Round robin scheduling

Round robin scheduling is a preemptive version of first-come, first-served scheduling. Processes are dispatched in a first-in-first-out sequence but each process is allowed to run for only a limited amount of time. This time interval is known as a time-slice or quantum. If a process does not complete or get blocked because of an I/O operation within the time slice, the time slice expires and the process is preempted. This preempted process is placed at the back of the run queue where it must wait for all the processes that were already in the queue to cycle through the CPU.

If a process gets blocked due to an I/O operation before its time slice expires, it is, of course, enters a blocked because of that I/O operation. Once that operation completes, it is placed on the end of the run queue and waits its turn.

Round Robin Scheduling
Round Robin Scheduling

A big advantage of round robin scheduling over non-preemptive schedulers is that it dramatically improves average response times. By limiting each task to a certain amount of time, the operating system can ensure that it can cycle through all ready tasks, giving each one a chance to run.

With round robin scheduling, interactive performance depends on the length of the quantum and the number of processes in the run queue. A very long quantum makes the algorithm behave very much like first come, first served scheduling since it’s very likely that a process with block or complete before the time slice is up. A small quantum lets the system cycle through processes quickly. This is wonderful for interactive processes. Unfortunately, there is an overhead to context switching and having to do so frequently increases the percentage of system time that is used on context switching rather than real work.

Advantage: Round robin scheduling is fair in that every process gets an equal share of the CPU. It is easy to implement and, if we know the number of processes on the run queue, we can know the worst-case response time for a process.

Disadvantage: Giving every process an equal share of the CPU is not always a good idea. For instance, highly interactive processes will get scheduled no more frequently than CPU-bound processes.

Setting the quantum size

What should the length of a quantum be to get “good” performance? A short quantum is good because it allows many processes to circulate through the processor quickly, each getting a brief chance to run. This way, highly interactive jobs that usually do not use up their quantum will not have to wait as long before they get the CPU again, hence improving interactive performance. On the other hand, a short quantum is bad because the operating system must perform a context switch whenever a process gets preempted. This is overhead: anything that the CPU does other than executing user code is essentially overhead. A short quantum implies many such context switches per unit time, taking the CPU away from performing useful work (i.e., work on behalf of a process).
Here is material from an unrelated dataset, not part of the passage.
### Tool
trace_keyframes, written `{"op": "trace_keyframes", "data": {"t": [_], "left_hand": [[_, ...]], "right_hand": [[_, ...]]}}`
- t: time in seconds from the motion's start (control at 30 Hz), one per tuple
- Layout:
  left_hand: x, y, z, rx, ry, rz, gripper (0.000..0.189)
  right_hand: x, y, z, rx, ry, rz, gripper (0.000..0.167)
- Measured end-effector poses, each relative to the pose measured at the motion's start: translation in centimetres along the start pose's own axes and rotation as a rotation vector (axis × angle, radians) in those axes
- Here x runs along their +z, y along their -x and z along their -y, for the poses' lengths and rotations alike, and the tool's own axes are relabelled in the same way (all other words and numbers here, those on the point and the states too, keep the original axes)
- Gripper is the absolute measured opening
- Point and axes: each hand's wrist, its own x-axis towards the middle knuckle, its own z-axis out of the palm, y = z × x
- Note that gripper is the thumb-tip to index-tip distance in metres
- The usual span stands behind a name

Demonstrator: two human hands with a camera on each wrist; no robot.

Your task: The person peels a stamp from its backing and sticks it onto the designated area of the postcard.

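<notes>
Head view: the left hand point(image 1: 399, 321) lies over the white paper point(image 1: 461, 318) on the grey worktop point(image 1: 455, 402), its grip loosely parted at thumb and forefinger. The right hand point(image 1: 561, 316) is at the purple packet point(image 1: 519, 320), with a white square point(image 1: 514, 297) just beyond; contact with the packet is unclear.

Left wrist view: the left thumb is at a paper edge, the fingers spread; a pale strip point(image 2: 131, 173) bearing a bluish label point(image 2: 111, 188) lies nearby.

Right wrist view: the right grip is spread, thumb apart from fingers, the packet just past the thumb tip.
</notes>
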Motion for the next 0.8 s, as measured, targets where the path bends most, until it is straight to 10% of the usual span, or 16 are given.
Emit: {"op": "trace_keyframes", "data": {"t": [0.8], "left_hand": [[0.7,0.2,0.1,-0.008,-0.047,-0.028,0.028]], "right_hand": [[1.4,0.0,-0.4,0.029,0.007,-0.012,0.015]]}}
The overhead associated with a context switch can be expressed as:

context switch overhead = C / (Q+C)

where Q is the length of the time-slice and C is the context switch time. An increase in Q increases efficiency but reduces average response time. As an example, suppose that there are ten processes ready to run, Q = 100 ms, and C = 5 ms. Process 0 (at the head of the run queue, the list of processes that are in the ready state) gets to run immediately. Process 1 can run only after Process 0’s quantum expires (100 ms) and the context switch takes place (5 ms), so it starts to run at 105 ms. Likewise, process 2 can run only after another 105 ms. We can compute the amount of time that each process will be delayed and compare the delays between a small quantum (10 ms) and a long quantum (100 ms.):

Q = 100ms Q = 10ms
Proc # delay (ms) delay (ms)
0 0 0
1 105 15
2 210 30
3 315 45
4 420 60
5 525 75
6 630 90
7 735 105
8 840 120
9 945 135

We can see that with a quantum of 100 ms and ten processes, a process at the end of the queue will have to wait almost a second before it gets a chance to run. This is much too slow for interactive tasks. When the quantum is reduced to 10 ms, the last process has to wait less than 1/7 second before it gets the CPU. The downside of this is that with a quantum that small, the context switch overhead (5/(10+5)) is 3313%. This means that we are wasting over a third of the CPU just switching processes! With a quantum of 100 ms, the context switch overhead is just 4%.

Shortest remaining time first scheduling

The shortest remaining time first (SRTF) scheduling algorithm is a preemptive version of an older non-preemptive algorithm known as shortest job first (SJF) scheduling. Shortest job first scheduling runs a process to completion before running the next one. The queue of jobs is sorted by estimated job length so that short programs get to run first and not be held up by long ones. This minimizes average response time.

Here’s an extreme example. It’s the 1950s and three users submit jobs (a deck of punched cards) to an operator. Two of the jobs are estimated to run for 3 minutes each while the third job while the third user estimates that it will take about 48 hours to run the program. With a shortest job first approach, the operator will run the three-minute jobs first and then let the computer spend time on the 48-hour job.

With the shortest remaining time first algorithm, we take into account the fact that a process runs as a series of CPU bursts: processes may leave the running state because they need to wait on I/O or because their quantum expired. The algorithm sorts the run queue by the the process’ anticipated CPU burst time, picking the shortest burst time. Doing so will optimize the average response time of processes.

Let’s consider an example of five processes in the run queue. If we process them in a FIFO manner, we see that all the CPU bursts add up to 25 (pick your favorite time unit; this is just an example). The mean run time for a process, however, is the mean of all the run times, where the run time is the time spent waiting to run + the CPU burst time of the process. In this example, our mean run time is (8 + 11 + 21 + 23 + 25)/5, or 17.6.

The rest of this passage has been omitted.